Mirrored from Nature Intrudes. Please comment over there.

holyoutlaw: (Default)
Administrivia: There are still plenty of open spots for topic suggestions! LiveJournal. DreamWidth. Topics appropriate for Nature Intrudes will be reposted there.

Today's Topic from jamie: What one thing do I wish everyone knew about urban restoration and why?

I wish everyone knew that it's so multi-faceted!

That's both a dodge to avoid having to pick out one of the many things, and also the truth.

The first thought many people might have when they hear the term "urban restoration" is exactly what I do: work in forested parks and nature areas to remove invasives and plant natives. This is the most basic meaning of restoration, as in the Latin origin of "to give back something lost or taken away."

But I tend to give terms broad definitions, to the point of making said terms too general in some people's viewpoints.

So here are some other things we're doing that I think fall under the umbrella term "urban restoration."

We're restoring communities based on shared work. Despite the lie of “the rugged individual”, there's a good tradition of shared work in the US. Barn raisings are a good example. The social glue of the work far outweighs the cost of the few hours of labor. And barn raisings were a great deal of fun: People would come from miles around, the women would be cooking all day, the men working on the barn, the kids either helping or running all over the place. People caught up with neighbors they might not have seen since the last barn raising, and it all ended with a banquet and GoH speeches. I don't think it's stretching the point to say that park restoration is a 21st C. version of that. It's certainly a bigger task than any one person, or even a small group, can do. The social aspect, in fact, is something that brings people back to restoration projects. I think it's at least as important as the physical work.

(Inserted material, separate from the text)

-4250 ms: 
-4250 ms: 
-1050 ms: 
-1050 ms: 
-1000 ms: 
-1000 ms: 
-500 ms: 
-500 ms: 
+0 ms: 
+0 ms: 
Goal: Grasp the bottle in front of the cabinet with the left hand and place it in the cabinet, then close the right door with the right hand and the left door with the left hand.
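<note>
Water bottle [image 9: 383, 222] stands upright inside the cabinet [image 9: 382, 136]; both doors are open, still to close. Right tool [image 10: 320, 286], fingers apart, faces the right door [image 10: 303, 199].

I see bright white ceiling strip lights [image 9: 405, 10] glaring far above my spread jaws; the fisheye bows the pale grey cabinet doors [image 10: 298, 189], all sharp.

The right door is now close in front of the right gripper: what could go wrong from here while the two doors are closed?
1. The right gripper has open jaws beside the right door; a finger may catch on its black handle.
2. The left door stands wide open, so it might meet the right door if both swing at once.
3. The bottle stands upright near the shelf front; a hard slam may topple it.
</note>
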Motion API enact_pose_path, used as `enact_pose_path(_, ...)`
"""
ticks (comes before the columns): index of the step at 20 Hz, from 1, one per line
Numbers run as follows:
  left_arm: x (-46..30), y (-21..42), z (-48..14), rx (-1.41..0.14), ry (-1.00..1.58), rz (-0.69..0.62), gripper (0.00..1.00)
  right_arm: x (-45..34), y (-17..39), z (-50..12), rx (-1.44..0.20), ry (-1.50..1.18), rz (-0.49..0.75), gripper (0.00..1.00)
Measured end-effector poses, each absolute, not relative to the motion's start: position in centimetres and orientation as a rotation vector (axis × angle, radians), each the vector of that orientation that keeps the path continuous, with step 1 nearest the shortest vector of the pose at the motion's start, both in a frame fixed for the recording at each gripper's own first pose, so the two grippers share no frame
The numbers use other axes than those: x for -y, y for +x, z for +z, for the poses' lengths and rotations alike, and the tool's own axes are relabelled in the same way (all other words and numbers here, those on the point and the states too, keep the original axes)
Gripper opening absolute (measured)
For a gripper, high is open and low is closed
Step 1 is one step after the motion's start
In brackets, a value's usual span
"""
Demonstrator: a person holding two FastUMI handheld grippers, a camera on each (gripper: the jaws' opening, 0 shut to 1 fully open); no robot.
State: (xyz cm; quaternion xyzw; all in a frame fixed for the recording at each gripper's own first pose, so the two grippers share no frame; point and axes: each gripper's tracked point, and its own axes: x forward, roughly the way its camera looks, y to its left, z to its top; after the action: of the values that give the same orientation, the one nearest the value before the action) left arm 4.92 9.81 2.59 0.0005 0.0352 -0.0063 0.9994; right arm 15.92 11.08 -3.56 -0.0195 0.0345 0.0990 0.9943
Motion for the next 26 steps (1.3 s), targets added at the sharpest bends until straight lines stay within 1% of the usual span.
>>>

It's restoring contact with local nature. The attitude that the built and the natural environments are different, even antagonistic, is getting a lot of deserved critique. This leads people to say "I love being in nature!" while standing on a carefully-groomed ADA accessible trail (as I have done) and "the city is so artificial!" while missing all the wildlife around them. By working in a local park, we learn that nature really does intrude (*koff*) in places we don't expect it to. As we restore contact with local nature, we establish a home ground and deepen our sense of place. From that home ground, we see how our choices and actions ripple out into the world. In the case of North Beach Park, there's a stream that goes to Puget Sound. If we improve the hydrology and nutrient cycling of North Beach Park, the water reaching Puget Sound will be that much cleaner.

Contact with local nature doesn’t have to happen in a park, it depends on awareness more than anything else. Lyanda Lynn Haupt has just published a great book about developing awareness of local nature called The Urban Bestiary: Encountering the Everyday Wild. Being aware of the wild life around us increases our awareness of the web of ecologies that we are part of. Awareness of that web follows us home from the park.

By restoring a park, we restore the idea that a city is a place worth living in. Because we had a frontier, USians never gave cities much credence. And since the end of WWII, the US has actively disinvested in its cities in the guise of "dream home in the suburbs." The ecological activism of the 1970s accentuated the idea of the city as fallen and Nature as Edenic, and a chasm between the two.

But urban restoration allows us to see that cities provide a lot of good, as well. They provide efficiencies of scale and density that make many services cheaper and more efficient. The city itself can be restored. Designing cities for automobiles makes them sewers for cars; designing them for pedestrians makes all forms of travel – bus, bike, walking, cars – work better.

When we talk about a park providing ecological services such as stormwater retention and filtration, we start to ask how that can be brought out of the park and into the surrounding city. That’s where rain gardens come in, building urban canopy, and more.

I suddenly feel like saying all this just allows me to show off a bit. The one thing that I would like people to realize about urban restoration is that it’s great fun and enlivening.